## Exercise requirements
Return exactly the lines below, starting with the one that has "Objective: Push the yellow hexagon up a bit" and going on through the one that has "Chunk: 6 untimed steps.".

Data records:
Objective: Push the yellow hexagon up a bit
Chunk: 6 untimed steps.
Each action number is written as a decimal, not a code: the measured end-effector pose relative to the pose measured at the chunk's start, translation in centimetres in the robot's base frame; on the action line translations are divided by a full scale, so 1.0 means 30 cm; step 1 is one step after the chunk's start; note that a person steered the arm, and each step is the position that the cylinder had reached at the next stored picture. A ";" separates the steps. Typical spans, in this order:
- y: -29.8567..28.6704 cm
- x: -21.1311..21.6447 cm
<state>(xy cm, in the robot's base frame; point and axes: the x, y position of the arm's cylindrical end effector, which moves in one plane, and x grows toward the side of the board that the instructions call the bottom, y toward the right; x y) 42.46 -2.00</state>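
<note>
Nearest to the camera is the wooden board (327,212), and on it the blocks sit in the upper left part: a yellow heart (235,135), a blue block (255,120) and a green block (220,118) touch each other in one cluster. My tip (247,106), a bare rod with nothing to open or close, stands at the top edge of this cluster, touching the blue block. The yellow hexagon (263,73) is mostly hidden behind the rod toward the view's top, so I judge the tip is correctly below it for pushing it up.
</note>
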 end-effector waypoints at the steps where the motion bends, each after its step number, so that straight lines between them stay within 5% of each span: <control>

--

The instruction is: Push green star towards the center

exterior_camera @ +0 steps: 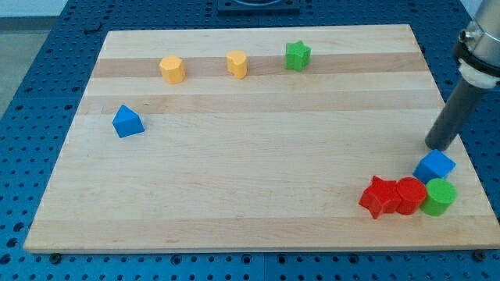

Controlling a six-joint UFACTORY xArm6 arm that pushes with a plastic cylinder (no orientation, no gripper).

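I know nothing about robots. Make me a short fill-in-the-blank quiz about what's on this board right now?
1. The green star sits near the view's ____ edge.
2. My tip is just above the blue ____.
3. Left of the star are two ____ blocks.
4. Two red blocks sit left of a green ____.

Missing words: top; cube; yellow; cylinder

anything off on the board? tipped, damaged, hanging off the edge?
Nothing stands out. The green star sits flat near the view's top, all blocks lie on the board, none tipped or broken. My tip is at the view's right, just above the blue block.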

## Response
Objective: Push the yellow hexagon up a bit
Chunk: 6 untimed steps.

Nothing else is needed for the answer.